While Autukhovich was in prison and his cars – under arrest, new taxi services appeared in Vaukavysk. Autukhovich cared about level of service, now everyone tries to respond this level.
“New firms have appeared during the time he was struggling. We should give proper respect to him, because he roused business here. New firms wouldn’t have opened if it hadn’t been for Autukhovich. He runs his business well, everything was organised in due way, dispatcher service was good,” a Vaukavysk dweller says.
Mikola Autukhovich’s daughter Katsiaryna graduated from school this year, her grade point average is almost ten. However, she failed to enter university in Poland in the frames of Kalinouski education programme.
“She was deceived. She passed all tests, went to consulate, had an interview, but then was said she was under 18,” Mikola Autokhovich explains.
It was too late to apply for Belarusian universities, and Katsiaryna stays at home.

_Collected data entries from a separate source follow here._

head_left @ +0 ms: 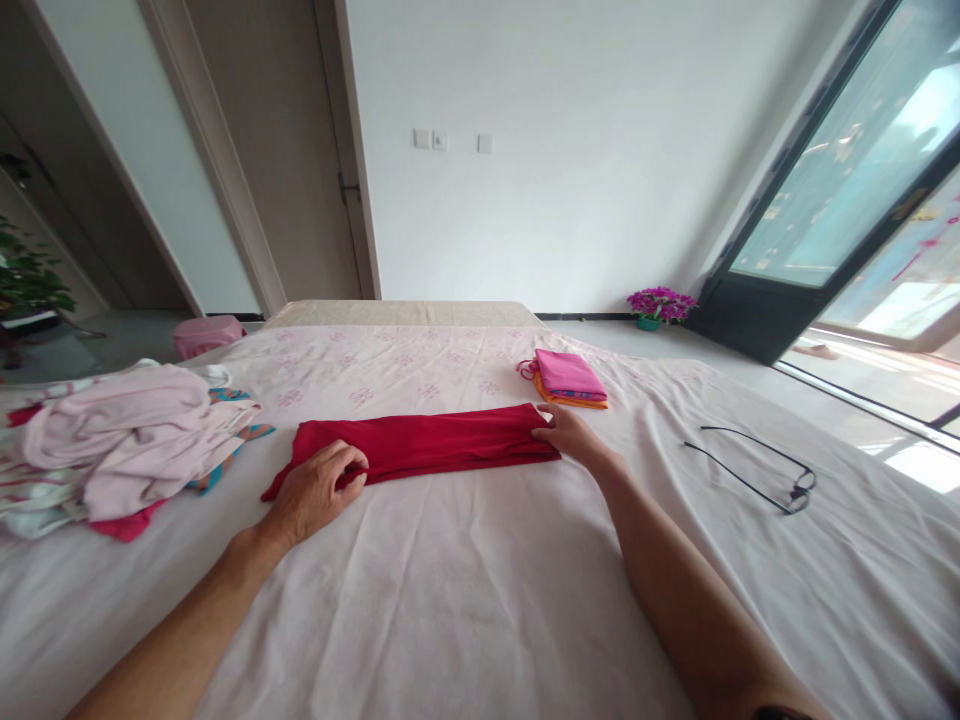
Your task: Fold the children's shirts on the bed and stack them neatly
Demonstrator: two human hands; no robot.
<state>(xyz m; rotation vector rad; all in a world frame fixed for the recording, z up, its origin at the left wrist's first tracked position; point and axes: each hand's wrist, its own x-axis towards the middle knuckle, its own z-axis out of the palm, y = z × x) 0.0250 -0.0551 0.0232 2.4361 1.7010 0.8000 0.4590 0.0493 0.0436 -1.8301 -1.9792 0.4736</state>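
Observation:
A dark red garment (435,443), folded into a long flat strip, lies crosswise on the bed in front of me. My left hand (324,485) rests on its left part with the fingers curled in and closed on the cloth near the front edge. At the other end, my right hand (564,432) pinches the right edge between thumb and fingers. Just beyond my right hand sits a small stack of folded clothes (570,375), pink on top with blue and orange beneath.
A loose heap of clothes (135,440) lies at the left. Eyeglasses (795,490) rest on the pale bedsheet (465,600) at the right. Beyond the bed are a pink stool (208,335), a pot of purple flowers (660,303) and a glass door (825,170).

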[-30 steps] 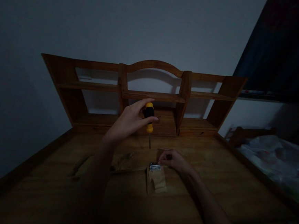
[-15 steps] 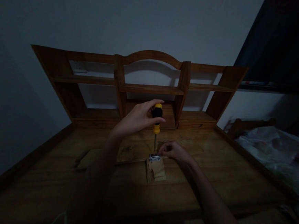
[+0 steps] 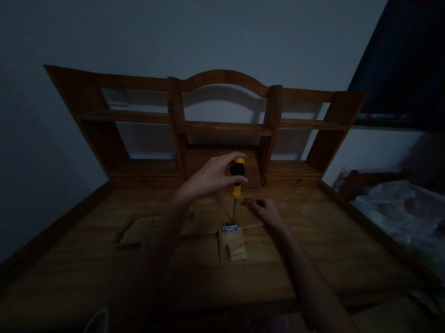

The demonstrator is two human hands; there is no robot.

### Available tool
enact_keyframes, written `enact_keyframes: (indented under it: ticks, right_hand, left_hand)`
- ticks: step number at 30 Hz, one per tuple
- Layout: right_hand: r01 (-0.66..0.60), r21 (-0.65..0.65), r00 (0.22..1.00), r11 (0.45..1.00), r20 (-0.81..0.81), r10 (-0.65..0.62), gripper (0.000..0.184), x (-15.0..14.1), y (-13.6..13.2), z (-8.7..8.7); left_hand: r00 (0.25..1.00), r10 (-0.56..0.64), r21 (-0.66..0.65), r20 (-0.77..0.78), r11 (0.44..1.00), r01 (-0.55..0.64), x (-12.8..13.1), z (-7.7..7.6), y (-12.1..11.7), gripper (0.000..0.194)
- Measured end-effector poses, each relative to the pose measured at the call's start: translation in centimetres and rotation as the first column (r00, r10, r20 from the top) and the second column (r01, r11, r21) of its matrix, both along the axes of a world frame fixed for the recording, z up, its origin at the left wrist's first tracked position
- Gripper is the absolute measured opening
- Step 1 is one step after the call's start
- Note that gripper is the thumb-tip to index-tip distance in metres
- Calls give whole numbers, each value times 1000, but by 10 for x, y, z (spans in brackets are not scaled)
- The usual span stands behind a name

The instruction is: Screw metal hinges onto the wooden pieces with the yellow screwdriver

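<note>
Our left hand (image 3: 212, 178) grips the screwdriver (image 3: 238, 172) upright, tip at the hinge (image 3: 230, 227) on the wooden block (image 3: 234, 248); we should press straight. Our right hand (image 3: 265, 211) curls nearby, maybe empty; we can't tell.

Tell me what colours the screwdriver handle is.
The handle is yellow and black, clearest in the head view.

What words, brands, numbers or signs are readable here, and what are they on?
No readable text anywhere.
Yellow-and-black screwdriver: no legible marking; too small and dark.
Metal hinge: too small to tell.
Clear plastic bag: any print is too blurred.
Items on the window ledge: too small and dim to read.
</note>
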State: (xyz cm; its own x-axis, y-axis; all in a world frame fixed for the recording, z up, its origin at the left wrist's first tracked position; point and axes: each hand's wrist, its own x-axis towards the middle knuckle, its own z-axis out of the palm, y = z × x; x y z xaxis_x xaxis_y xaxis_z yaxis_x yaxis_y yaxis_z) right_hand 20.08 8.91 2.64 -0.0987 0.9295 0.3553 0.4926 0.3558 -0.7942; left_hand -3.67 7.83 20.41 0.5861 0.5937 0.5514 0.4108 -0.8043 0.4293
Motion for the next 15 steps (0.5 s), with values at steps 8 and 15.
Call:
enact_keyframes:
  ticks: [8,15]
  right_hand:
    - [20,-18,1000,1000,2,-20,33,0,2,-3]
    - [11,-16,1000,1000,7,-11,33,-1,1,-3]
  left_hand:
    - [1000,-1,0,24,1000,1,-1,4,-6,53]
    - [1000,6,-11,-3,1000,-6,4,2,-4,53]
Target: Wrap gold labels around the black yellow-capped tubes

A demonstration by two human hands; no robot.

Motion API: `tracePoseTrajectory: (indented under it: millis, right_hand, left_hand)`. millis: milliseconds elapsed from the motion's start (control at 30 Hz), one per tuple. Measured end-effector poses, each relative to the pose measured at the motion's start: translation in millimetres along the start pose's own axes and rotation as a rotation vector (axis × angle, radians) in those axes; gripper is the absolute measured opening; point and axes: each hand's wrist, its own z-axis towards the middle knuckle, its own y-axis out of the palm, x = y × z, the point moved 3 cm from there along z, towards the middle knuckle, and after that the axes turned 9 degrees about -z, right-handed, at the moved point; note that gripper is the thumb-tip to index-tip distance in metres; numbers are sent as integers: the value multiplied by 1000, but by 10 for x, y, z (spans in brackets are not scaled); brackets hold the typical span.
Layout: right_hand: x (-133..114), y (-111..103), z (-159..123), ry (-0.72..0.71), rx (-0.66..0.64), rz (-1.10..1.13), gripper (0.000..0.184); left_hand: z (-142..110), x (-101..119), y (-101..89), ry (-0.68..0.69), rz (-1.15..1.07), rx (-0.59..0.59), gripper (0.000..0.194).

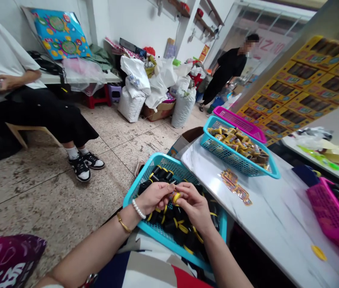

“I want to send her to Poland for preparatory training. I will do my best. She has a visa, and I think the things will clear out within a week. But it is difficult, every door I am knocking is closed,” the girl’s father said.
Mikola Autokhovich was sentenced to three and a half years in 2006. He was found guilty in large scale tax evasion and running business without a registration and a license. The entrepreneurs spent nearly 2 years in prison. He was on a hunger strike during the investigation and the trial. He gained home arrest in Vaukavysk instead of keeping in remand jail during the court process. But he escaped ahead of the trial and after two months was found in Minsk, where he was hiding.